This script connects to the GDACS API and extracts disaster data creating a row in a dataset for each item in the feed in HDX. It makes 1 read to GDACS's feed and 1 read/writes (API calls) to HDX in a half hour period. It is run every two hours but only writes to HDX if it finds new data.
Development is currently done using Python 3.12. We recommend using a virtual
environment such as venv
:
python3.12 -m venv venv
source venv/bin/activate
In your virtual environment, please install all packages for development by running:
pip install -r requirements.txt
For the script to run, you will need to have a file called .hdx_configuration.yaml in your home directory containing your HDX key, e.g.:
hdx_key: "XXXXXXXX-XXXX-XXXX-XXXX-XXXXXXXXXXXX"
hdx_read_only: false
hdx_site: prod
You will also need to supply the universal .useragents.yaml file in your home directory as specified in the parameter user_agent_config_yaml passed to facade in run.py. The collector reads the key hdx-scraper-gdacs as specified in the parameter user_agent_lookup.
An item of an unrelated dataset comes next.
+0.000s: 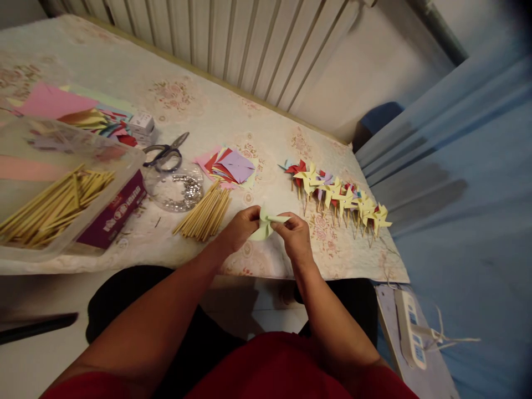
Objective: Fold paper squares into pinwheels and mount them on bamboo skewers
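Between my two hands is a pale green paper pinwheel (265, 229), held just above the front of the table. My left hand (243, 226) pinches its left side. My right hand (296, 233) grips the right side, where one corner is curled over. No stick shows on this pinwheel. Just left of my left hand lies a pile of thin wooden sticks (205, 213). Behind my hands sits a stack of cut paper squares (233, 166) in purple, red, pink and other colours, with slits in the top one. Finished pinwheels on sticks (341, 197) lie in a row to the right.
A round clear dish (160, 191) holds small shiny metal pieces. Near it are scissors (166, 155) and small white boxes (142, 126). A plastic bin (135, 158) with more sticks stands at left, coloured paper (58, 102) behind it. A power strip (410, 330) lies at lower right.
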Action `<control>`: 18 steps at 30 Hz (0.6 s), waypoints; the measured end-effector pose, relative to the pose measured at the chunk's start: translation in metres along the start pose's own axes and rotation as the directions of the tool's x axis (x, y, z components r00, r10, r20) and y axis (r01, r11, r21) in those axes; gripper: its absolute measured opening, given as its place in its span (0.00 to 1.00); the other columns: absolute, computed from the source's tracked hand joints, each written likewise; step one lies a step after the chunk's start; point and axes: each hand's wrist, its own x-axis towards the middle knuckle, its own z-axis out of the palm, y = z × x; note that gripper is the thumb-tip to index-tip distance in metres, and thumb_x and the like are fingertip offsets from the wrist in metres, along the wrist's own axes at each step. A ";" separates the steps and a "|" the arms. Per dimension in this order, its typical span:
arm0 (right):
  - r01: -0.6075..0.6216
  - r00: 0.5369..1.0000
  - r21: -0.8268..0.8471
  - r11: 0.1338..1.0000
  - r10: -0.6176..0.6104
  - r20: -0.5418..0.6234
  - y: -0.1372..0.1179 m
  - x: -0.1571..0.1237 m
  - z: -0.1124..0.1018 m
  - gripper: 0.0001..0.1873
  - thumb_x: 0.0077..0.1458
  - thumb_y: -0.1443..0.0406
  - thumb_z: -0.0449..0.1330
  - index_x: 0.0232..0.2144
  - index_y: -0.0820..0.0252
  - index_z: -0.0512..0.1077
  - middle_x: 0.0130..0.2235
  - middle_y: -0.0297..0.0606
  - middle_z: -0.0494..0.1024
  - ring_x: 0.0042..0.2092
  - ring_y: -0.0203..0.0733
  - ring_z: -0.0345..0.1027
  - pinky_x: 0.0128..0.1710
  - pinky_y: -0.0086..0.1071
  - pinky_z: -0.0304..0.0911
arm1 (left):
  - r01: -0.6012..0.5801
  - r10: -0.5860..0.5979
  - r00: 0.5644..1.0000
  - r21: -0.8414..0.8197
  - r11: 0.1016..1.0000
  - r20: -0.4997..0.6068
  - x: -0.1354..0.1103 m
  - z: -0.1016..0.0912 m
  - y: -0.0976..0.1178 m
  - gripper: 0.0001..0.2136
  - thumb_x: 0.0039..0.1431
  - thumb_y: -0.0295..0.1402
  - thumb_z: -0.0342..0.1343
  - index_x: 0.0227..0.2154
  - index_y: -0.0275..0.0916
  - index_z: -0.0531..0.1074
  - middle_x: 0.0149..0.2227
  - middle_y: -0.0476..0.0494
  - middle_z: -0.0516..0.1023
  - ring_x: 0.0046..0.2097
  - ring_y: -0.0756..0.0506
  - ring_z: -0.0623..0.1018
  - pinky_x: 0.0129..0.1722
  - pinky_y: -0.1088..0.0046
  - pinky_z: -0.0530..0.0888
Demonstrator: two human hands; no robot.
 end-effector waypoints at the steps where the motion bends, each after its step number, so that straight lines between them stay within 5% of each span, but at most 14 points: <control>1: -0.014 1.000 0.027 1.000 0.014 -0.003 0.002 0.001 0.000 0.08 0.42 0.63 0.67 0.27 0.58 0.73 0.22 0.27 0.70 0.24 0.32 0.61 0.26 0.27 0.57 | -0.008 0.008 1.000 0.007 1.000 -0.002 0.001 -0.001 -0.001 0.08 0.45 0.32 0.62 0.28 0.35 0.71 0.28 0.50 0.73 0.31 0.51 0.69 0.33 0.74 0.66; 18: -0.067 0.996 0.136 0.988 0.073 -0.047 0.011 0.005 0.006 0.10 0.41 0.65 0.67 0.30 0.58 0.74 0.22 0.25 0.67 0.23 0.30 0.56 0.24 0.26 0.51 | -0.043 0.044 0.999 0.030 0.999 -0.030 -0.002 0.002 -0.006 0.08 0.46 0.33 0.61 0.27 0.34 0.69 0.27 0.50 0.71 0.30 0.50 0.69 0.34 0.72 0.66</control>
Alternatively, you can set up environment variables: USER_AGENT
, HDX_KEY
,
HDX_SITE
, EXTRA_PARAMS
, TEMP_DIR
, and LOG_FILE_ONLY
.
To install and run, execute:
pip install .
python -m hdx.scraper.gdacs
Development is currently done using Python 3.11. We recommend using a virtual
environment such as venv
:
python3.12 -m venv venv
source venv/bin/activate
Be sure to install pre-commit
, which is run every time
you make a git commit:
pip install pre-commit
pre-commit install
The configuration file for this project is in a
non-start location. Thus, you will need to edit your
.git/hooks/pre-commit
file to reflect this. Change
the first line that begins with ARGS
to:
ARGS=(hook-impl --config=.config/pre-commit-config.yaml --hook-type=pre-commit)
With pre-commit, all code is formatted according to black and ruff guidelines.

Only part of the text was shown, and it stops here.